Throughout the material, some lines may have the word "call". Count them and give the number only.

————

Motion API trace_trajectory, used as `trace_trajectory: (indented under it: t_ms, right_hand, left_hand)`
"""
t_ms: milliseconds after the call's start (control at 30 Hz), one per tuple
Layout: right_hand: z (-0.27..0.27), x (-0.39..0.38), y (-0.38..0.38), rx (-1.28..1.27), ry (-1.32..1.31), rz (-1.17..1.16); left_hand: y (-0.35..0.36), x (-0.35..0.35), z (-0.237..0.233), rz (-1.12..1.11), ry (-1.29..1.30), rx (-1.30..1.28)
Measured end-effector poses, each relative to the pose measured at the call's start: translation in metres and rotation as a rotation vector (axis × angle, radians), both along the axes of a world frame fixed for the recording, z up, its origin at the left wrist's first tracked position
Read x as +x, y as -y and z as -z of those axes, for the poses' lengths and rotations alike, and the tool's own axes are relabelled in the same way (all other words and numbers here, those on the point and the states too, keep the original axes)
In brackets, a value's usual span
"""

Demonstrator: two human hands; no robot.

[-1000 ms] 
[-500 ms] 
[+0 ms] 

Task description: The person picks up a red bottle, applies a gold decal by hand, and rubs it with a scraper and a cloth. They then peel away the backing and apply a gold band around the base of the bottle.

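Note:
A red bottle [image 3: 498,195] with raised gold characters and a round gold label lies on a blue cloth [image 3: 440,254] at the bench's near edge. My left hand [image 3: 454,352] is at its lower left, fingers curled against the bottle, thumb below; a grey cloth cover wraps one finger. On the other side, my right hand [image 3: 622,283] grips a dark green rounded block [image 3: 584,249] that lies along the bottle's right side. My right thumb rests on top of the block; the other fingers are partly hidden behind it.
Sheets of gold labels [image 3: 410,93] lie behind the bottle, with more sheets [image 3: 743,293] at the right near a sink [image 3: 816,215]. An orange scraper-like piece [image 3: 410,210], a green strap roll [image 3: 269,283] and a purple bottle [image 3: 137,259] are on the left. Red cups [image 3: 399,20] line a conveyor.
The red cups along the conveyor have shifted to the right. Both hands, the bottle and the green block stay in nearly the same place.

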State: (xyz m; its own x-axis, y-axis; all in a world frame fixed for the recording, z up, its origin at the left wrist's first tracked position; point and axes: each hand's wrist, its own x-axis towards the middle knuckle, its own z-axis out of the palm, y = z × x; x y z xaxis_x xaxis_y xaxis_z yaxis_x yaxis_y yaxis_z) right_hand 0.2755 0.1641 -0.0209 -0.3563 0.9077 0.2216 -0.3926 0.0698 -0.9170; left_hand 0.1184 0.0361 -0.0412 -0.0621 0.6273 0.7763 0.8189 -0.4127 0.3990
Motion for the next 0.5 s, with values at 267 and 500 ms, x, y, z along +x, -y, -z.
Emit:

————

## Response
2